Abilities & SymptomsBefore ES surgeryAt discharge (35 days after ES surgery)
Sweating abilityNo Developed sweating
Temperature regulation NormalNormal
Blood pressure regulationAutonomic dysreflexia and orthostatic hypotensionImproved

Motor Funtions

78%

Sensory Funtions

0%

Autonomic Function

100%

Overall

82%
Improvements are monitored in 18 targeted areas: 9 Motor areas, 5 Sensory areas and 3 autonomic areas. However, the number of targeted areas may vary depending on patient’s condition prior to admission. If patient does not experience symptoms in certain Motor/Sensory functions, or is not impaired in a specific targeted area prior to surgery, it is excluded from the report (Not Applicable). If there is progress in any given area — either mild, moderate, or significant — it is measured and reported as positive. No improvement, the existence of pain or spasms, or an inability to perform a measured function is reported as negative. *According to the Functional Balance Grades, ‘Absent’ indicates that the patient is unable to perform a particular activity or function. ‘Poor’ indicates that the patient requires support and moderate to maximal assistance for a particular activity or function. ‘Fair’ indicates that the patient is able to perform a particular activity or function with minimal assistance. ‘Good’ indicates that the patient is able to perform a particular activity or function and can accept moderate challenge. ‘Normal’ indicates that the patient can perform a particular activity or function without any support.

Results Intrepretation

Motor Function

There were immediate contractions in his lower limbs as soon as the Epidural Stimulator was turned on. During the 2nd week of hospital stay, Syed started body weight and standing training and ultimately moved on to perform the locomotor training. Towards the end of the treatment, he was able to stand up and walk with upper body support.

Sensory Function

During the treatment there were only minor deep sensations in his body which were expected as this is considered an early phase of recovery.

Autonomic Function

Syed suffered from autonomic dysfunction and postural hypotension. This appeared to have been stabilized during the treatment and his blood pressure levels remained stable.

Sitting

His sitting function showed remarked recovery. He reported improved static and dynamic sitting balance and his overall standing stability improved.

Standing

Syed also showed improvements in his standing stability and balance. He was able to stand with minimal assistance which continued to improve further with training.

Case Summary

Syed sustained a traumatic spinal cord injury at C6-C7 level resulting in weakness in his upper limbs and complete paralysis in his lower limbs. With extensive training in Malaysia, his upper limb functions significantly improved to an extent where he regained partial functions back. However, his lower limbs remained completely paralyzed.

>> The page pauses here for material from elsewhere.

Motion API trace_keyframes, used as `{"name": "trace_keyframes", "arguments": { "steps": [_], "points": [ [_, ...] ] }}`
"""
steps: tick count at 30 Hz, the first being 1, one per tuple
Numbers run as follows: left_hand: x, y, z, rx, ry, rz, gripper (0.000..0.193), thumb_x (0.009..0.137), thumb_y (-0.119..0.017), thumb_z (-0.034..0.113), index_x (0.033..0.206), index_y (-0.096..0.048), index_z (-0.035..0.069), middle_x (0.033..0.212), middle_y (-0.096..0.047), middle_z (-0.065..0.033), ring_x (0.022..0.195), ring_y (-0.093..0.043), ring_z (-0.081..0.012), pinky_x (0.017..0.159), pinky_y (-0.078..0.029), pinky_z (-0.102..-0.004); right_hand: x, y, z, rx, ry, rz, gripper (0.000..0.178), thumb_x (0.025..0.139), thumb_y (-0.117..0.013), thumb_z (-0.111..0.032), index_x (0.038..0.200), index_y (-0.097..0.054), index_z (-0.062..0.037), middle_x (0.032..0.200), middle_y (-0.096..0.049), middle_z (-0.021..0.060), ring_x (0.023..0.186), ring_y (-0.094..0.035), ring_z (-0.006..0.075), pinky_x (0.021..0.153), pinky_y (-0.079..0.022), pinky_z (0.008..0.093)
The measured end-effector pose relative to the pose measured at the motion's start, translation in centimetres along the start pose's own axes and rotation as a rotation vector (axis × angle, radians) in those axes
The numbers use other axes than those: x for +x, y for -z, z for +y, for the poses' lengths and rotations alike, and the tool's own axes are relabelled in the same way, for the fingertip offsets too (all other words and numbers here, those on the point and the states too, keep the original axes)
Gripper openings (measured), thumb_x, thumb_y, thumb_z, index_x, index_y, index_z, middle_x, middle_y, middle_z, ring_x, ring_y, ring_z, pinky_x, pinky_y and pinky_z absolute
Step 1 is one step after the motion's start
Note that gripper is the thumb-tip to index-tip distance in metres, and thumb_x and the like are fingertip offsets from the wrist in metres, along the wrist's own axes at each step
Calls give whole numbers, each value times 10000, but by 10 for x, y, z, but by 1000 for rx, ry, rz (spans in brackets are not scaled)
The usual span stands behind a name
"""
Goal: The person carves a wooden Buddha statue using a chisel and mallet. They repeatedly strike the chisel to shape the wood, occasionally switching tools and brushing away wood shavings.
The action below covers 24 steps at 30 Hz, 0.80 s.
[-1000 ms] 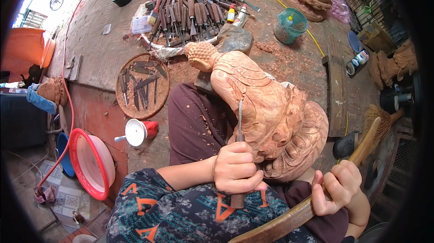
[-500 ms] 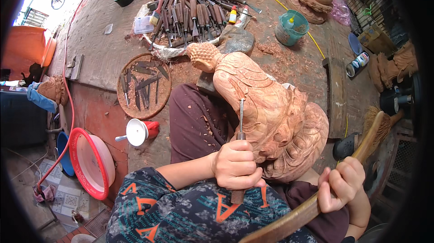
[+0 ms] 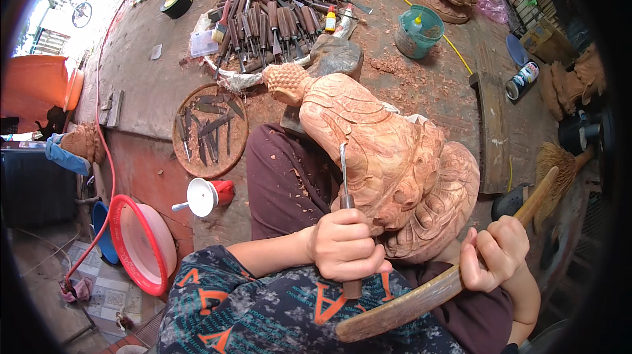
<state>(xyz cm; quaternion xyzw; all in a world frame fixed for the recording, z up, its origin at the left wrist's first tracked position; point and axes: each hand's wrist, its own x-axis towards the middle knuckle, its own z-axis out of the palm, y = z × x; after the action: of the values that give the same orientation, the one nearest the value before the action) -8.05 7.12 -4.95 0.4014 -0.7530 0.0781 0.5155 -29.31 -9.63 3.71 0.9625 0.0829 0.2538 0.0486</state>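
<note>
A carved wooden seated figure [image 3: 375,150] with a knobbly curled head lies tilted across my lap, its head resting toward the far left. My left hand [image 3: 345,246] is wrapped round the dark wooden handle of a carving chisel [image 3: 347,201]. The chisel's metal tip touches the figure's side, by the arm. In my right hand [image 3: 495,253] is a long, curved wooden club [image 3: 401,309], gripped around its middle. The club's thick near end is below the butt of the chisel handle, apart from it.
Many wooden-handled chisels [image 3: 273,25] lie heaped beyond the figure. A round tray [image 3: 209,171] of blades and a red-and-white cup [image 3: 203,197] are on the left. A green bucket [image 3: 419,32], a spray can [image 3: 522,80] and a plank [image 3: 494,136] stand or lie right. Wood shavings litter the floor.
The club's near end has swung up and forward, closer to the chisel's butt. My left hand keeps the chisel against the figure. The whole view has shifted slightly.
</note>
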Motion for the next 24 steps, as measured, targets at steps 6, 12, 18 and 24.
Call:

He was evaluated for a potential Epidural spinal cord stimulation surgery, specifically targeting his lower limbs motor function. He went through extensive medical evaluation after which it was concluded that Syed was a suitable candidate for the treatment. He was also recommended to receive stem cell treatment to promote the regeneration of the injured spinal cord and reduce scar tissue.

The surgery went well without side effects and there was a recovery period of 2 days. After that we started mapping lower limb muscles which showed immediate signs of recovery. During the 2nd week of the treatment, we started standing and walking training which continued towards the end of his 35 days stay. At the end we saw significant recovery of his muscle functions to where he was able to stand and walk with upper body support. There were mild changes in his sensory functions, improved standing and sitting balance, and improved autonomic function. Also, due to the level of injury, cervical level, he suffered from postural hypotension which has been stabilized during this time here and his overall blood pressure level reminded stable with no major drops. The overall treatment outcomes were extremely satisfactory, and Syed was discharged with rehab
programs to continue back in Malaysia.